I was desperately unhappy about being sent to boarding school, but my pleas and complaints went unheeded. I started biting my nails and put on a lot of weight, so I was taken to a paediatrician who put me on a diet, though he failed to realise that the problem was mainly emotional: comfort eating. The schools headmaster, a snobbish and rather cold clergyman, gave me the nickname Bunter, from the character Billy Bunter in books by Frank Richards, one of several noms de plume of the writer Charles Hamilton (b. 1876) who glorified the boarding school system. I was watching television at my maternal grandparents home one afternoon in 1961 when the news announced that Hamilton had died.

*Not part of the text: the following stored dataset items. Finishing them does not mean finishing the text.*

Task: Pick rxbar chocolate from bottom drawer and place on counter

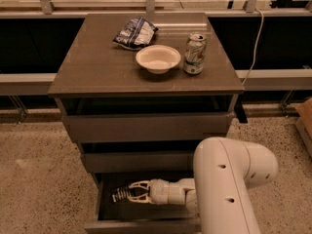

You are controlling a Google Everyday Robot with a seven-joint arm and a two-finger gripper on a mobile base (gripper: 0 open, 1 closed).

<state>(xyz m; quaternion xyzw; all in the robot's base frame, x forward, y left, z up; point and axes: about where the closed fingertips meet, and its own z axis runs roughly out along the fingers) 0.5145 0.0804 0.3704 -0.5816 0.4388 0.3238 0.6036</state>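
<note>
The bottom drawer [141, 225] is pulled open below two other drawers. Inside it lies the rxbar chocolate [118, 195], a small black wrapper with white lettering, at the left of the drawer. My gripper [126, 193] reaches into the drawer from the right. Its curved fingers [136, 184] meet around the bar's right end, and the bar is still low in the drawer. The counter [97, 67] is the grey-brown top of the cabinet, well above the gripper.
On the counter stand a white bowl [158, 58], a drink can [195, 53] and a blue-and-white chip bag [135, 32]. My white arm's elbow [229, 179] bulks in front of the cabinet's lower right. A speckled floor [34, 179] surrounds the cabinet.
</note>
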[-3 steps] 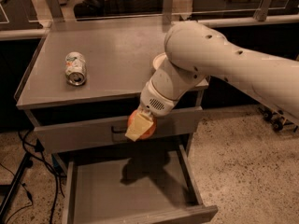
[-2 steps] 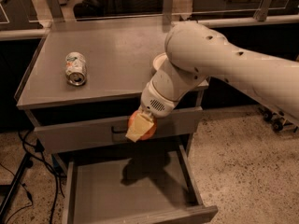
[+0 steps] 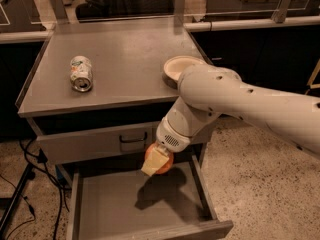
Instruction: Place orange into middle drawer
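The orange (image 3: pixel 165 164) is held in my gripper (image 3: pixel 156 162), whose cream fingers (image 3: pixel 151 162) are shut around it. It hangs just above the back of the open middle drawer (image 3: pixel 120 204), a wide shallow grey tray pulled out below the cabinet top. The orange's shadow falls on the drawer floor beneath it. My white arm (image 3: pixel 240 104) reaches in from the right and covers the cabinet's right front.
A white-and-green drink can (image 3: pixel 81 73) lies on its side on the grey cabinet top (image 3: pixel 120 59). A cream bowl (image 3: pixel 181 69) stands at the top's right edge, partly behind my arm. A closed drawer front with a black loop handle (image 3: pixel 133 138) sits above the open drawer. Cables (image 3: pixel 30 184) lie on the floor at left.
My gripper has moved lower with the orange, from in front of the upper drawer front down over the open drawer. The bowl now shows behind my arm.
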`<action>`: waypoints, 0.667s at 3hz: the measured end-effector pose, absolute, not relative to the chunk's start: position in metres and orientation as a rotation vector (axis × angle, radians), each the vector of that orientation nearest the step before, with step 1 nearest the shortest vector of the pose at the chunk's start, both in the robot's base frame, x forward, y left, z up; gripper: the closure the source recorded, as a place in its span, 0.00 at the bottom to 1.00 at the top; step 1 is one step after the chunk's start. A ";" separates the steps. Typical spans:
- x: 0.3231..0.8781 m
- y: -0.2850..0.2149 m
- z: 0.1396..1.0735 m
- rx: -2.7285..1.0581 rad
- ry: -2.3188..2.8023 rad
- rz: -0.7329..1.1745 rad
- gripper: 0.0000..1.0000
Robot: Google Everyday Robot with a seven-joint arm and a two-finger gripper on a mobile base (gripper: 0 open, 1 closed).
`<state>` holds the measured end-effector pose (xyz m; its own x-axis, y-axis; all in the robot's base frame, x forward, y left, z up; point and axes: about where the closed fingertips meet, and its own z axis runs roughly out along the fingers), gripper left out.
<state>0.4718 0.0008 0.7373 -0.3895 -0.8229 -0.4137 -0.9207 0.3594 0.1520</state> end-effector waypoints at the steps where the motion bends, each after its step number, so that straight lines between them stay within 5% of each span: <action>1: 0.470 0.000 0.711 -1.513 2.393 0.546 1.00; 2: 0.470 0.000 0.708 -1.507 2.396 0.548 1.00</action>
<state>0.4696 0.0005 0.7081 -0.4292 -0.8058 -0.4080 -0.9030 0.3914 0.1769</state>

I cheered loudly!

Boarders at my preparatory school were allowed parental or home visits every third Sunday, but their parents were not allowed to collect them until after the morning service in Christ Church Cathedral; and they had to be back in time for evensong at the Cathedral at 6 p.m. For many years afterwards a wave of misery would break over me when I heard the tune of the hymn The Day Thou Gavest, Lord, Is Ended.3

I think a case may perhaps be made for allowing emotionally secure teenagers to go to boarding schools, but only if they want to and if they are promised they may leave as soon as possible after a brief trial period. I am firmly of the opinion that sending younger children, especially those of eight or younger, to boarding schools is a form of emotional abuse and cruelty.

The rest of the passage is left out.